How to show data with have most word in search

Question

How can I show data with the most words in the search? For example, I have a table like below:

No	Word
1	b c e f g h j k l
2	a b c d e f g h i j k l
3	a b d f g h i k l
4	a c d e f h i k l
5	a b c d e f g h i j

If I want to show data where "Word" have "a, b, c, d, e" it will show in order rec no 2,5,4,3,1. I tried using this query:

SELECT * FROM table
WHERE Word LIKE '%a%'
OR Word LIKE '%b%'
OR Word LIKE '%c%'
OR Word LIKE '%d%'
OR Word LIKE '%e%'

It works, but it cannot order by most words it has. It only shows the result with order 1,2,3,4,5.

Answer 1

One way

SELECT *
FROM   your_table
       CROSS APPLY (SELECT IIF(Word LIKE '%a%', 1, 0)
                           + IIF(Word LIKE '%b%', 1, 0)
                           + IIF(Word LIKE '%c%', 1, 0)
                           + IIF(Word LIKE '%d%', 1, 0)
                           + IIF(Word LIKE '%e%', 1, 0)) ca(match_count)
WHERE  match_count > 0
ORDER  BY match_count DESC, 
            LEN(Word) ASC /*If two strings have the same number of matches prioritise the shorter one*/

If the table is large performance will be bad as it requires a full scan - but leading wildcards necessitate it anyway.

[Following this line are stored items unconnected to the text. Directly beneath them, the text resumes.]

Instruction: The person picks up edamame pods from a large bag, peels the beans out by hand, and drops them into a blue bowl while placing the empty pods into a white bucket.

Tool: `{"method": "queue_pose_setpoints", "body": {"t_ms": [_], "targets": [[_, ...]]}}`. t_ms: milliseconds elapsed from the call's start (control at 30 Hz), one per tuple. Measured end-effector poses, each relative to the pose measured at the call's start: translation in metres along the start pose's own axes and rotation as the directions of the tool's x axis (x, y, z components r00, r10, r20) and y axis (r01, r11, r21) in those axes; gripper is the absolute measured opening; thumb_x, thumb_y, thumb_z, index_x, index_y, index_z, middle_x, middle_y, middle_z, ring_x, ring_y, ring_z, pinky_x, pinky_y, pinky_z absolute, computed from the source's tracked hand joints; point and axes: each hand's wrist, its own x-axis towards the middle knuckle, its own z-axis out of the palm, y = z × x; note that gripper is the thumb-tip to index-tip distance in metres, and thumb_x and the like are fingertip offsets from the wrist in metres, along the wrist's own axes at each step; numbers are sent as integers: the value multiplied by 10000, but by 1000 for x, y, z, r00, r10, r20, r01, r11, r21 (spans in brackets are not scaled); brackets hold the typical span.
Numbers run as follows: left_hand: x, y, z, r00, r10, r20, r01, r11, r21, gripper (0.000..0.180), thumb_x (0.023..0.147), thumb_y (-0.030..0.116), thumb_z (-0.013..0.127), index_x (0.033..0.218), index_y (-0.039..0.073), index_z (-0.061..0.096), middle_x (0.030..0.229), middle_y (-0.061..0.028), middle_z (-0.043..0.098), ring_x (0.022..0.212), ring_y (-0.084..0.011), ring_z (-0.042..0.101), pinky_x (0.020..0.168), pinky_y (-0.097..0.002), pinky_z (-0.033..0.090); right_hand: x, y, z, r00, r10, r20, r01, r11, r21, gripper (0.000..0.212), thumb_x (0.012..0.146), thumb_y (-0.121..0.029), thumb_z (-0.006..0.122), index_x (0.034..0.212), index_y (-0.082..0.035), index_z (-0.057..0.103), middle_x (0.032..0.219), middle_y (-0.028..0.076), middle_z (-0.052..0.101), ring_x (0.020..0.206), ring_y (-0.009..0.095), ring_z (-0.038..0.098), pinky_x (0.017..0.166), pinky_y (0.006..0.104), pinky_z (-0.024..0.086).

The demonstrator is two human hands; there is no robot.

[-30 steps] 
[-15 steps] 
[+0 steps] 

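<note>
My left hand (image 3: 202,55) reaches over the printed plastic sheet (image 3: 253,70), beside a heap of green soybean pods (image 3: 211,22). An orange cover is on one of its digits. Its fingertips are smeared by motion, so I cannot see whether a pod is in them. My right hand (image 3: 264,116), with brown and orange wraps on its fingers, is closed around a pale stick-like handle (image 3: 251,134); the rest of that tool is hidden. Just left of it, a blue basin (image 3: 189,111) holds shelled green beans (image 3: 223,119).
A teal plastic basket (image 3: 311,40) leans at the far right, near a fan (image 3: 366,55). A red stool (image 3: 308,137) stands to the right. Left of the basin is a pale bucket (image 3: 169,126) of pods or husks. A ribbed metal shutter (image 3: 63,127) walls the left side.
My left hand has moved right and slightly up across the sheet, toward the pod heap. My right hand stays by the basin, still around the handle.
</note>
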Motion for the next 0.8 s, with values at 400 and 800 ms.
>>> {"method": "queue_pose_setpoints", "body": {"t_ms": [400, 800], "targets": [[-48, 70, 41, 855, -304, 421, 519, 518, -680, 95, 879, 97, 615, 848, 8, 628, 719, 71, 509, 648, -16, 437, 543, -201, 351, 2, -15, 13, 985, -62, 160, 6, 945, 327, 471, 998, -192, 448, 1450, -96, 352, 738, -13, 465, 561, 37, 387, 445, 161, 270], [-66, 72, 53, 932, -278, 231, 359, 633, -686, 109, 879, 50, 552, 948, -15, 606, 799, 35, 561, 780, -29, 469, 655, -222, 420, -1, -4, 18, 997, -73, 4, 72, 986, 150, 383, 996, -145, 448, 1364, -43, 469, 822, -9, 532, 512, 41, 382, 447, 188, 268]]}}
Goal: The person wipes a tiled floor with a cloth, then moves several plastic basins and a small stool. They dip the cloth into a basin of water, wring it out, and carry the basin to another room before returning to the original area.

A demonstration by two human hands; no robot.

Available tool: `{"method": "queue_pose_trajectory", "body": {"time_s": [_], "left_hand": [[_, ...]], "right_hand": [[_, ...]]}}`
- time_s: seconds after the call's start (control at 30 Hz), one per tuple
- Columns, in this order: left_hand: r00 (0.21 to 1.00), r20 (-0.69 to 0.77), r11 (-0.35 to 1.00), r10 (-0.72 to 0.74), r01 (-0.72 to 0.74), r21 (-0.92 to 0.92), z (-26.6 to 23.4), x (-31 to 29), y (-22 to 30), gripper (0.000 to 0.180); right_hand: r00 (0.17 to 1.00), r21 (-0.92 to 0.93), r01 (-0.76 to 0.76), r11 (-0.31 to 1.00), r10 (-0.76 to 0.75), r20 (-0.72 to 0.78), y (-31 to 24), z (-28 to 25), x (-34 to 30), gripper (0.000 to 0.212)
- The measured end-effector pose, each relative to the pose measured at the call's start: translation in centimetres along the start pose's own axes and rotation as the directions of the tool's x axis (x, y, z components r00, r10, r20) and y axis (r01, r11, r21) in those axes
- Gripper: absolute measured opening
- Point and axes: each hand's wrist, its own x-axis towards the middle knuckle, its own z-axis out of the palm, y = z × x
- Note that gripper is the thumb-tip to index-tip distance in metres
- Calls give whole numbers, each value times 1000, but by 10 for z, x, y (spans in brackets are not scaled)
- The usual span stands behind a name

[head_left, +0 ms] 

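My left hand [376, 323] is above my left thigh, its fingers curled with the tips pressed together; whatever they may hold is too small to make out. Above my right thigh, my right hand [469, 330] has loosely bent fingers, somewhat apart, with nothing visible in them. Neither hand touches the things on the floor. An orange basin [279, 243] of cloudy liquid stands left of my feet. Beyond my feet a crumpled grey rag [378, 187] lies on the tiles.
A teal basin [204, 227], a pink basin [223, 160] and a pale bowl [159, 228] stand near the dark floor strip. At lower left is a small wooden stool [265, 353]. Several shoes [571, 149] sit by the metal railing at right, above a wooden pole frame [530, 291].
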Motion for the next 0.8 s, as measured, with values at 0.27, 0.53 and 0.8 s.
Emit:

You can look at full text search to get better performance for this type of thing - example.

Answer 2

You can wrap the existing query as a subquery and then order the results based on the match_count in descending order.

In this query your match_count is same for

rec no 3 and 1

So it will show in order rec no 2,5,4,1,3 using below query.

    SELECT *
FROM (
    SELECT *,
           (LEN(Word) - LEN(REPLACE(Word, 'a', ''))) +
           (LEN(Word) - LEN(REPLACE(Word, 'b', ''))) +
           (LEN(Word) - LEN(REPLACE(Word, 'c', ''))) +
           (LEN(Word) - LEN(REPLACE(Word, 'd', ''))) +
           (LEN(Word) - LEN(REPLACE(Word, 'e', ''))) AS match_count
    FROM your_table_name
    WHERE Word LIKE '%a%'
       OR Word LIKE '%b%'
       OR Word LIKE '%c%'
       OR Word LIKE '%d%'
       OR Word LIKE '%e%'
) AS subquery
ORDER BY match_count DESC;

Note: If there are two strings with the same number of matches, give preference to the shorter one.